Closed steysie closed 4 years ago
Notice that the size of embeddings is 300, did you modify the n_embed
to 300?
You can specify -c config.ini
for more details on default configs.
Yu Zhang Soochow University
From: Anastasia Nikiforova notifications@github.com Sent: Thursday, July 30, 2020 6:49:18 PM To: yzhangcs/parser parser@noreply.github.com Cc: Subscribed subscribed@noreply.github.com Subject: [yzhangcs/parser] Unable to train on custom conllu data (#36)
Hi,
I am trying to train a biaffine dependency parser on UD_Russian-SynTagRus corpus. For some reason, training script fails without any warnings or errors. Could you please help me on what could go wrong?
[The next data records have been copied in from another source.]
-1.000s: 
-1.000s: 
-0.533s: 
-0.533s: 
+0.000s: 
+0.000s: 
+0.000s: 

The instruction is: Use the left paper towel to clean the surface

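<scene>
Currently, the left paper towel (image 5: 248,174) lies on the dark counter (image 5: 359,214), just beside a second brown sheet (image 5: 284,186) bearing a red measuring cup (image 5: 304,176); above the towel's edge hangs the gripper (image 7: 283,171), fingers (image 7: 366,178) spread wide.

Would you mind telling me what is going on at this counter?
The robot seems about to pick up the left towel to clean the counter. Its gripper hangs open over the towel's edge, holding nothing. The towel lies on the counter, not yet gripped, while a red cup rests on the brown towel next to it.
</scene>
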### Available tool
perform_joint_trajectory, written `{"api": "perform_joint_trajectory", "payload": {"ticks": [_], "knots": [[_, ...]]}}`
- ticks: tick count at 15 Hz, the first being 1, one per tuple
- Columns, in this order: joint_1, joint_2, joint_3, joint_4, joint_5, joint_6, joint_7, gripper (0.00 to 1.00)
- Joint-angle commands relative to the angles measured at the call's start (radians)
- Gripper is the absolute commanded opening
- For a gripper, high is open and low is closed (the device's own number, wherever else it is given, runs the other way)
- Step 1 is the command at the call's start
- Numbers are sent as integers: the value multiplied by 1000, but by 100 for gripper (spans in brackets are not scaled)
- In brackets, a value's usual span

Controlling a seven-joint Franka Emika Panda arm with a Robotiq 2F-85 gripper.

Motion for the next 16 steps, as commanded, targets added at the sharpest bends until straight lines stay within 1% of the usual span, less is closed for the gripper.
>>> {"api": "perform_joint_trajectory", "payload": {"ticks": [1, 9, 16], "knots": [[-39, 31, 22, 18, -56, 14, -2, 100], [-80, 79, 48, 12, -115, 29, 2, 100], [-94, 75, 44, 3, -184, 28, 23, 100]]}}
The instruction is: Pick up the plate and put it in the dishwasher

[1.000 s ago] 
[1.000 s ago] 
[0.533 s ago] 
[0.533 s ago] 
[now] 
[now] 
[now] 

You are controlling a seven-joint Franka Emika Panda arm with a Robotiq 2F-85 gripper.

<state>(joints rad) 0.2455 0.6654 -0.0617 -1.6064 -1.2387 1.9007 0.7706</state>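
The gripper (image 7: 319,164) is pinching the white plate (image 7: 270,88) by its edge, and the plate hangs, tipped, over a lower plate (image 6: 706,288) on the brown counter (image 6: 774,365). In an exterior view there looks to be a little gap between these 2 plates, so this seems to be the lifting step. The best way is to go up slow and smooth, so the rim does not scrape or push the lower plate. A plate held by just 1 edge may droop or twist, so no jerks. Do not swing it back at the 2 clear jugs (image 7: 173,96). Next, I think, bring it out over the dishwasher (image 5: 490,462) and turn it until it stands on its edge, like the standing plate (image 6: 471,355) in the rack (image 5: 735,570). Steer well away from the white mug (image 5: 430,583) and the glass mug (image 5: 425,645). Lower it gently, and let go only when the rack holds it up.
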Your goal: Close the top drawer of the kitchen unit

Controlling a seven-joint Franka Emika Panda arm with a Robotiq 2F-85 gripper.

I'm trying to run training in Google Colab.
Here's the script I'm using:
!python -m supar.cmds.biaffine_dependency train -b -d 0\ -p exp/ptb.biaffine.dependency.char/model \ -f char \ --embed ft_native_300_ru_wiki_lenta_nltk_wordpunct_tokenize.vec \ --train ./corpus/_UD/UD_Russian-SynTagRus/ru_syntagrus-ud-train.conllu \ --dev ./corpus/_UD/UD_Russian-SynTagRus/ru_syntagrus-ud-dev.conllu \ --test ./corpus/_UD/UD_Russian-SynTagRus/ru_syntagrus-ud-test.conllu
The output is:
2020-07-29 16:20:53.655924: I tensorflow/stream_executor/platform/default/dso_loader.cc:44] Successfully opened dynamic library libcudart.so.10.1 2020-07-29 16:21:01 INFO ----------------+-------------------------- Param | Value ----------------+-------------------------- tree | False proj | False mode | train path | exp/ptb.biaffine.dependency.char/model device | 0 seed | 1 threads | 16 batch_size | 5000 feat | char build | True punct | False max_len | None buckets | 32 train | ./corpus/_UD/UD_Russian-SynTagRus/ru_syntagrus-ud-train.conllu dev | ./corpus/_UD/UD_Russian-SynTagRus/ru_syntagrus-ud-dev.conllu test | ./corpus/_UD/UD_Russian-SynTagRus/ru_syntagrus-ud-test.conllu embed | ft_native_300_ru_wiki_lenta_nltk_wordpunct_tokenize.vec unk | unk bert | bert-base-cased ----------------+--------------------------
2020-07-29 16:21:01 INFO Build the fields ^C
The training fails with no errors, so it's hard to see what exactly is wrong.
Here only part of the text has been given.